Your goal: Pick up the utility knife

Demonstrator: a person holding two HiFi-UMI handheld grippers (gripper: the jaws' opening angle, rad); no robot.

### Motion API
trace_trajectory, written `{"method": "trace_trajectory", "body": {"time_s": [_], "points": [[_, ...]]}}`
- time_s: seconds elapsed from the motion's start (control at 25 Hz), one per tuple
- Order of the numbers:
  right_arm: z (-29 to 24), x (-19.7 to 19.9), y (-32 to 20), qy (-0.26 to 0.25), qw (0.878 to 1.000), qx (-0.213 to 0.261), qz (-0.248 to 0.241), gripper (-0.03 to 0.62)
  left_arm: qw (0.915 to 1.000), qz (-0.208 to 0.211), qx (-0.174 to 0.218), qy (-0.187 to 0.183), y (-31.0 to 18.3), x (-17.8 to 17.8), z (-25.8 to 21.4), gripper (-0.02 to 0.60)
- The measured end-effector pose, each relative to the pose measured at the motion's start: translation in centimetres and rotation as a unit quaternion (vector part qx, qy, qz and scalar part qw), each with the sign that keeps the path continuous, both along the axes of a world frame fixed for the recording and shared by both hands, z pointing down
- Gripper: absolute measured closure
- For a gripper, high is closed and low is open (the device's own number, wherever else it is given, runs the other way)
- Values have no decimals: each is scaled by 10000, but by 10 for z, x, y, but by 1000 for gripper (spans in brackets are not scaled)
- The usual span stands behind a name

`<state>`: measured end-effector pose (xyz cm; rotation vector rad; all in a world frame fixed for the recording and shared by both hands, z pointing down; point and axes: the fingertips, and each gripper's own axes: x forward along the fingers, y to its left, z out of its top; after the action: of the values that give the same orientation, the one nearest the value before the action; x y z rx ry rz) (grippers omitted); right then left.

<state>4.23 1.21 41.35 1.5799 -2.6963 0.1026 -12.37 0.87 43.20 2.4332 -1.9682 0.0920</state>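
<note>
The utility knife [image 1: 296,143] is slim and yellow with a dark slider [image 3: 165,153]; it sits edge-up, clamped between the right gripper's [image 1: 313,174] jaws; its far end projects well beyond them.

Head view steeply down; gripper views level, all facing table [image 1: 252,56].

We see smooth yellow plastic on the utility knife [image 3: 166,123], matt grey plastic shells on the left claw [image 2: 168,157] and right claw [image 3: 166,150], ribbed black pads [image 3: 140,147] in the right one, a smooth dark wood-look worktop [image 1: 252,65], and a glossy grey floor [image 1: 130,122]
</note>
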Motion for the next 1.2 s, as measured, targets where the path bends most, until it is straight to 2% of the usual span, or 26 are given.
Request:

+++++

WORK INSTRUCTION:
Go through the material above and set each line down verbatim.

RESULT OF THE TASK:
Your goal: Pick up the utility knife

Demonstrator: a person holding two HiFi-UMI handheld grippers (gripper: the jaws' opening angle, rad); no robot.

### Motion API
trace_trajectory, written `{"method": "trace_trajectory", "body": {"time_s": [_], "points": [[_, ...]]}}`
- time_s: seconds elapsed from the motion's start (control at 25 Hz), one per tuple
- Order of the numbers:
  right_arm: z (-29 to 24), x (-19.7 to 19.9), y (-32 to 20), qy (-0.26 to 0.25), qw (0.878 to 1.000), qx (-0.213 to 0.261), qz (-0.248 to 0.241), gripper (-0.03 to 0.62)
  left_arm: qw (0.915 to 1.000), qz (-0.208 to 0.211), qx (-0.174 to 0.218), qy (-0.187 to 0.183), y (-31.0 to 18.3), x (-17.8 to 17.8), z (-25.8 to 21.4), gripper (-0.02 to 0.60)
- The measured end-effector pose, each relative to the pose measured at the motion's start: translation in centimetres and rotation as a unit quaternion (vector part qx, qy, qz and scalar part qw), each with the sign that keeps the path continuous, both along the axes of a world frame fixed for the recording and shared by both hands, z pointing down
- Gripper: absolute measured closure
- For a gripper, high is closed and low is open (the device's own number, wherever else it is given, runs the other way)
- Values have no decimals: each is scaled by 10000, but by 10 for z, x, y, but by 1000 for gripper (spans in brackets are not scaled)
- The usual span stands behind a name

`<state>`: measured end-effector pose (xyz cm; rotation vector rad; all in a world frame fixed for the recording and shared by both hands, z pointing down; point and axes: the fingertips, and each gripper's own axes: x forward along the fingers, y to its left, z out of its top; after the action: of the values that give the same orientation, the one nearest the value before the action; x y z rx ry rz) (grippers omitted); right then left.

<state>4.23 1.21 41.35 1.5799 -2.6963 0.1026 -12.37 0.87 43.20 2.4332 -1.9682 0.0920</state>
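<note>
The utility knife [image 1: 296,143] is slim and yellow with a dark slider [image 3: 165,153]; it sits edge-up, clamped between the right gripper's [image 1: 313,174] jaws; its far end projects well beyond them.

Head view steeply down; gripper views level, all facing table [image 1: 252,56].

We see smooth yellow plastic on the utility knife [image 3: 166,123], matt grey plastic shells on the left claw [image 2: 168,157] and right claw [image 3: 166,150], ribbed black pads [image 3: 140,147] in the right one, a smooth dark wood-look worktop [image 1: 252,65], and a glossy grey floor [image 1: 130,122]
</note>
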Motion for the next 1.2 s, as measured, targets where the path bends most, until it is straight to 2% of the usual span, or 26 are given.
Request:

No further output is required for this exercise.